### [Required work]
Scan the material that follows. Copy every line containing the word "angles".

### [Entries supplied]
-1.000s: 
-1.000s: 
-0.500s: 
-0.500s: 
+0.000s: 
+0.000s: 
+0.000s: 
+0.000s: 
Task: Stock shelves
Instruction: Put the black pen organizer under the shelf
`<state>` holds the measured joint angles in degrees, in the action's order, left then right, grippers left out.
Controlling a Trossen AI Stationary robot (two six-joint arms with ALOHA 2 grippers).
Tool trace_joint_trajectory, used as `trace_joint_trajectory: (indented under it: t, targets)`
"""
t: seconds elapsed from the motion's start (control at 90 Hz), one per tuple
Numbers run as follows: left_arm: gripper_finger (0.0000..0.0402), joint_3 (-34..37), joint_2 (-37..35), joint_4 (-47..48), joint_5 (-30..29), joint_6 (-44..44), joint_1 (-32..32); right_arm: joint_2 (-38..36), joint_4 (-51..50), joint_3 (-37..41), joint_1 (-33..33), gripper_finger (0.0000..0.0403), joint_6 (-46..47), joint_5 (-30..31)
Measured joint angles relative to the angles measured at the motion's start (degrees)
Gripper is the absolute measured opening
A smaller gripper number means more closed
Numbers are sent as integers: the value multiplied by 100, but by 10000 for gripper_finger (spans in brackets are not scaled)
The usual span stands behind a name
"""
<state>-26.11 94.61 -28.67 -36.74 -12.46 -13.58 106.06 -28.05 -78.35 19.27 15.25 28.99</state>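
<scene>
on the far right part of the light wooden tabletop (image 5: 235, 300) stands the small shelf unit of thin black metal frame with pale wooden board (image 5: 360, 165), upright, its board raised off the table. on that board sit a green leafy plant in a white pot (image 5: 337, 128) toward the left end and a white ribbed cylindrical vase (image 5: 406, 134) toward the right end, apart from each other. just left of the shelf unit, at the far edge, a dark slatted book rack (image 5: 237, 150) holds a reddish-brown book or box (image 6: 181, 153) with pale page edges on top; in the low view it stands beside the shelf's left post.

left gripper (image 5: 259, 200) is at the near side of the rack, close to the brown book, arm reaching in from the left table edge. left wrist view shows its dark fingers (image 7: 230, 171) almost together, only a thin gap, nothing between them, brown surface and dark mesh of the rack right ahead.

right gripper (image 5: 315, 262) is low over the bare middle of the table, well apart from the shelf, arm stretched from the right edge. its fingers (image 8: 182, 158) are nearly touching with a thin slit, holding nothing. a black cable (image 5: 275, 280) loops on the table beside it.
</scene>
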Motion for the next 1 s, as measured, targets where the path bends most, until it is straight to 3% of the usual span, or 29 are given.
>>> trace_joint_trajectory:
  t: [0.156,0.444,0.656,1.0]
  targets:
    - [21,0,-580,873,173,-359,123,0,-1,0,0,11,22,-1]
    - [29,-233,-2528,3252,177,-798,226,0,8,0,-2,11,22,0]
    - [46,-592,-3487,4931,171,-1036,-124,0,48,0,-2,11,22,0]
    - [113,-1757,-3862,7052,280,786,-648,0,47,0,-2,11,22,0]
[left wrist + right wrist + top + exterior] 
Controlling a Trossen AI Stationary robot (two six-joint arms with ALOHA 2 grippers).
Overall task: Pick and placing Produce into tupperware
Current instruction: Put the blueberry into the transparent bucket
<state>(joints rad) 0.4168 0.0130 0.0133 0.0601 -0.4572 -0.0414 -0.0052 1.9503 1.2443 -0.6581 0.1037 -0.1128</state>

### [Solution for this problem]
`<state>` holds the measured joint angles in degrees, in the action's order, left then right, grippers left out.
Measured joint angles relative to the angles measured at the motion's start (degrees)

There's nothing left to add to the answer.